To do a manual check of the model’s predictions, we can reference the label_to_normalized_location dictionary created during training data preparation. As an example, take a look at the image on the left. The predicted value 0.23 suggests that the slice is marginally below the bifurcation of the trachea at the carina level, defined as 0.225. The label seems to be accurate as the image depicts clearly visible left and right primary bronchi.

Find Matching Slices

A more practical use might be to utilize the model to find matching slices between different CT datasets. Consider the following scenario: a patient comes in for a CT scan and the resulting analysis finds an abnormality in the lung area. If the patient comes back for a follow-up CT a few months later, it would save the radiologist some time by automating the process of finding the slice with the abnormality. In this way, they could perform a comparison of scans over time without having to manually search through each CT dataset for matching images.

def match_files(image_paths, key, tolerance=.01, model=DEFAULT_MODEL):
    '''
    Finds images matching a specified normalized location
    Input:  image_paths = paths of images to check for matches
            key = location value to match
            tolerance = error tolerance for matching
    Output: list of matches in format [path, pixel data, predicted location]
    '''
    matches = list()
    for image_path in tqdm(image_paths, unit='image'):
        pixels = load_pixels(image_path)
        prediction = predict_location(pixels, model)
        error = abs(float(key) - prediction)
        if error <= tolerance:
            tqdm.write('Match found; error = {}'.format(error))
            matches.append((image_path, pixels, prediction))
    return matches

In this function, we take a single key value representing the location target and find all matching images within an error tolerance, returning a list containing each image’s path, pixel data, and predicted location value.

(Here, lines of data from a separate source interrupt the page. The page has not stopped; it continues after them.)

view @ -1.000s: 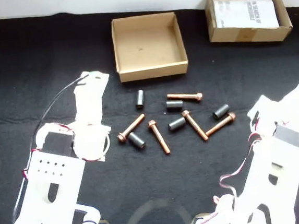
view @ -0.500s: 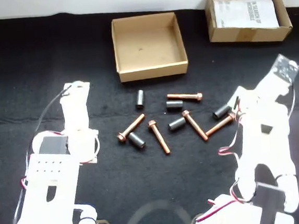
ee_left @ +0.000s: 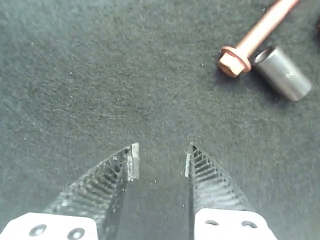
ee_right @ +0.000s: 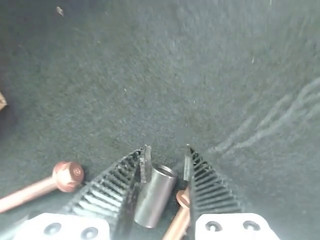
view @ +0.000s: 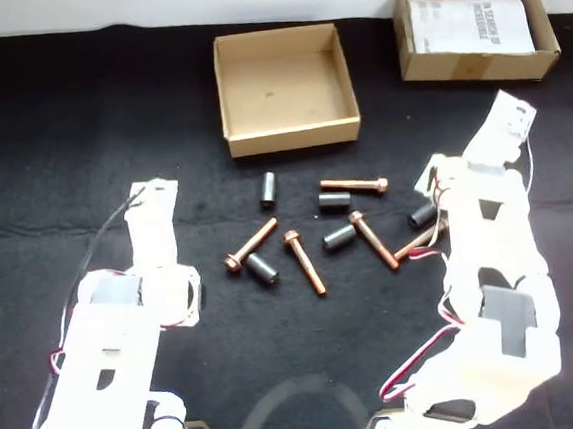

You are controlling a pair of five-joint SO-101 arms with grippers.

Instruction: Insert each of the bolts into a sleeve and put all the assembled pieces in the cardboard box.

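Sleeve (ee_right: 156, 195), likely a stiff, slick tube, at four o'clock from the cardboard box (view: 292, 136), lies between the narrowly parted fingers of the right gripper (ee_right: 165, 157), best pinched across its middle, while the left gripper (ee_left: 161, 159) hangs half-spread and empty above the counter (ee_left: 75, 75)

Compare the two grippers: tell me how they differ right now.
The left gripper has bare mat between its jaws; the right gripper straddles a grey sleeve. The left gripper's nearest bolt lies well ahead; a second bolt lies beside the right gripper's jaw. Both are open.
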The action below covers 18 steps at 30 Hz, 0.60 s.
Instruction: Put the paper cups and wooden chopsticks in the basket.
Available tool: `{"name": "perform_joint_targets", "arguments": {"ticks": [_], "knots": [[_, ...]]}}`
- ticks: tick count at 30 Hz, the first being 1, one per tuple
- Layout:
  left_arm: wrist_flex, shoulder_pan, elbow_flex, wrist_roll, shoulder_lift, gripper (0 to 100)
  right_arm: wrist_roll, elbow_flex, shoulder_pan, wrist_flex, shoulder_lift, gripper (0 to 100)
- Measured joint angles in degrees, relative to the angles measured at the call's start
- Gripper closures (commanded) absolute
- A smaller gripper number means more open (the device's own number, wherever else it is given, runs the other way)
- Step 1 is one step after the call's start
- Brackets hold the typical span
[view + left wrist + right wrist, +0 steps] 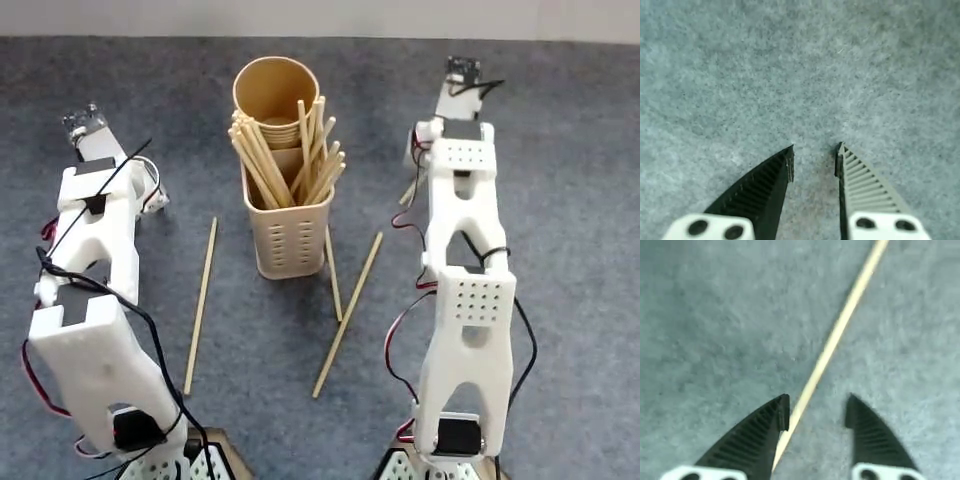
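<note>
A basket (290,235) on the grey surface (580,150) holds the stacked paper cups (275,90) and most chopsticks (285,160). A few loose chopsticks (200,305) lie beside it, so the task looks nearly finished. The right gripper (817,399) has its fingers apart and empty over one chopstick (840,325). The left gripper (815,147) has its fingers apart over bare surface.

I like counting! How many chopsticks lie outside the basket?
4 chopsticks: one left of the basket, two right of it, one partly under the right arm. Others may be hidden.
</note>
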Motion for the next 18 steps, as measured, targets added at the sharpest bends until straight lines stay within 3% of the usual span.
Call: {"name": "perform_joint_targets", "arguments": {"ticks": [13, 18], "knots": [[0.0, 0.88, 0.0, 0.0, 0.0, 84, -0.18, -5.98, -1.93, 0.79, 9.67, 71.8], [0.0, 0.88, 0.0, 0.0, 0.0, 84, -0.18, -8.26, -1.93, 4.13, 10.99, 92.2]]}}
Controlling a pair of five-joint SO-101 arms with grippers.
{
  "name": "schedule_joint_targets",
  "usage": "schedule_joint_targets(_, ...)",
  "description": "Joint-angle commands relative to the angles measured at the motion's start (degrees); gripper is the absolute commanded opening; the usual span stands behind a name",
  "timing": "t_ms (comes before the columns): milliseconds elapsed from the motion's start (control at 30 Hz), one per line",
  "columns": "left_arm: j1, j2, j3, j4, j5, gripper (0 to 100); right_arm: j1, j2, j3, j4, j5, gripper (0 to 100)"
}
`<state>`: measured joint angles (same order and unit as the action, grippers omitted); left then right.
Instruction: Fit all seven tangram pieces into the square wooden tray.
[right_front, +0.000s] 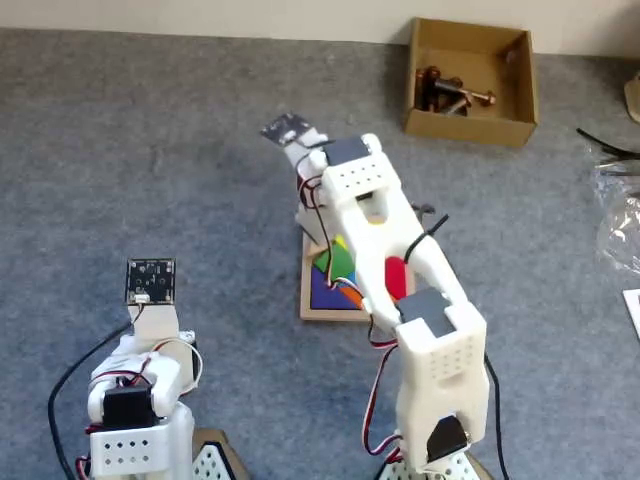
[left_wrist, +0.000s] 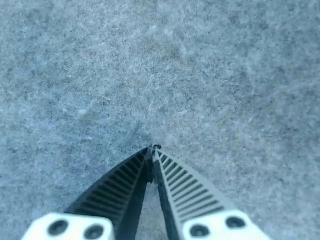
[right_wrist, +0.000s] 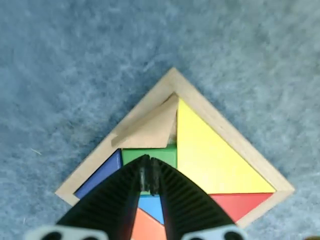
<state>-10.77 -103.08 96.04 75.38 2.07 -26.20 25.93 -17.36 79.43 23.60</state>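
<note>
The square wooden tray (right_wrist: 230, 132) lies on the grey carpet with coloured pieces inside: a large yellow triangle (right_wrist: 205, 150), a red piece (right_wrist: 240, 202), a green square (right_wrist: 162, 154), a dark blue piece (right_wrist: 100, 172) and an orange one (right_wrist: 147, 227). A tan wooden triangle (right_wrist: 152, 127) sits tilted at one corner, with an edge overhanging the tray's rim. My right gripper (right_wrist: 150, 172) is shut and empty, just above the green square. In the high view the right arm (right_front: 360, 185) covers much of the tray (right_front: 330, 316). My left gripper (left_wrist: 152, 148) is shut over bare carpet.
A cardboard box (right_front: 470, 80) with small metal parts stands at the back right. A clear plastic bag (right_front: 620, 225) lies at the right edge. The left arm (right_front: 140, 380) is folded at the front left, well away from the tray.
</note>
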Motion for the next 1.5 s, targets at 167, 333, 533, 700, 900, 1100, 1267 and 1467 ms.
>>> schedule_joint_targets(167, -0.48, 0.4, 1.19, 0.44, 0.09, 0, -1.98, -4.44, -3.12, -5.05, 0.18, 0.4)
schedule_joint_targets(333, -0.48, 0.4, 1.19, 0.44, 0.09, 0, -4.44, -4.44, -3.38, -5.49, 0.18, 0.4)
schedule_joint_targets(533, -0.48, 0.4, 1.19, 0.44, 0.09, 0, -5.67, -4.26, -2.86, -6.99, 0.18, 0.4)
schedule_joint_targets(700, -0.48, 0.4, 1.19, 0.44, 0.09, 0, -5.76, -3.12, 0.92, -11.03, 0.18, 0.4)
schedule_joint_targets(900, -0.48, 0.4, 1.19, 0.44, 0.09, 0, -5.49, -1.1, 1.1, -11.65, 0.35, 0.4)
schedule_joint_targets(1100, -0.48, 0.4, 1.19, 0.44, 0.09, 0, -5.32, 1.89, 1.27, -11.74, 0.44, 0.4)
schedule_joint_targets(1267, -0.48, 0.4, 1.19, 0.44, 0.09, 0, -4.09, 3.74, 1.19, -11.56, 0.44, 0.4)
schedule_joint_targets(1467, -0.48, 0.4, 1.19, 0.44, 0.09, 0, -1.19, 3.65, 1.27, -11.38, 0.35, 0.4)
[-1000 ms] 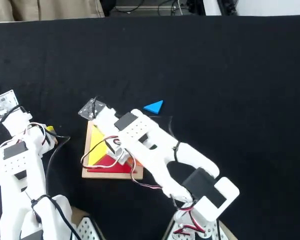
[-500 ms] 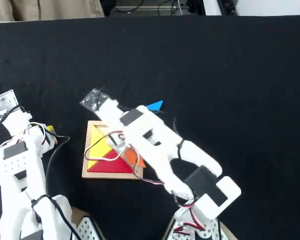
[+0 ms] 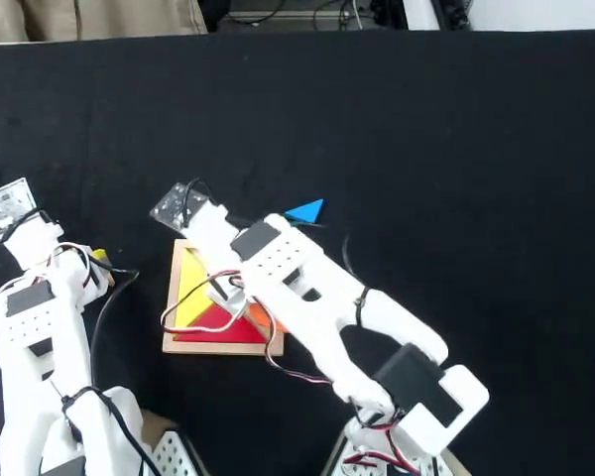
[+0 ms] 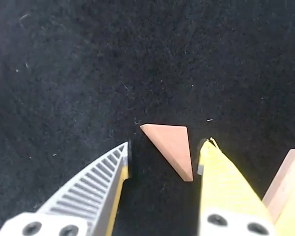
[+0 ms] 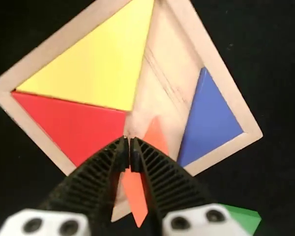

This ability to pull slices with a specific location could be useful in image registration, putting together slices along the z-axis by creating a standardized location value range. In addition, this functionality could be integrated in a larger system. While the slice localizer currently only works with CT images, it could be useful in multi-modal image registration if integrated into a larger system. Additionally, the slice localizer could be used in conjunction with another algorithm that takes the data output as an input for another purpose, such as performing image segmentation on matching images.

Limitations

Our slice localizer, while accurate in some areas, does not perform consistently in identifying slices across the body. Since our training data was composed almost entirely of slices between the head and the femur, the model excels at predicting these locations. However, the lack of training data below the femur means that our model is relatively inaccurate at predicting locations of slices below the femur.

To verify this, we’ll run the basic prediction on the entire testing partition and calculate the average error of slices from different areas in the body. The resulting data, plotted below, depicts a significant increase in average error past the .5 mark, which confirms our model’s inability to accurately predict locations below the head of the femur.

Average prediction errors of slices within various location ranges

When we visualize a plot of predicted locations versus z-axis location , we expect a linear graph. However, we find that linearity is lost when using our model to make predictions past the femur (Z-position > -1050 in the image below):

Scatterplot of predicted locations of a CT image set

With more training data, especially images below the waist, we could improve the prediction accuracy of our model and reduce the incidence of any overfitting.

Conclusion

By leveraging Keras’ pre-trained models and customizing the top layers, we have created a library for developing a deep learning model capable of performing CT slice localization with relatively high accuracy. Although our current trained model isn’t as reliable as a professional radiologist, training with more comprehensive data may continue to improve its efficacy. Ultimately, this model can serve as a standalone application or as a base for further functionality involving image processing.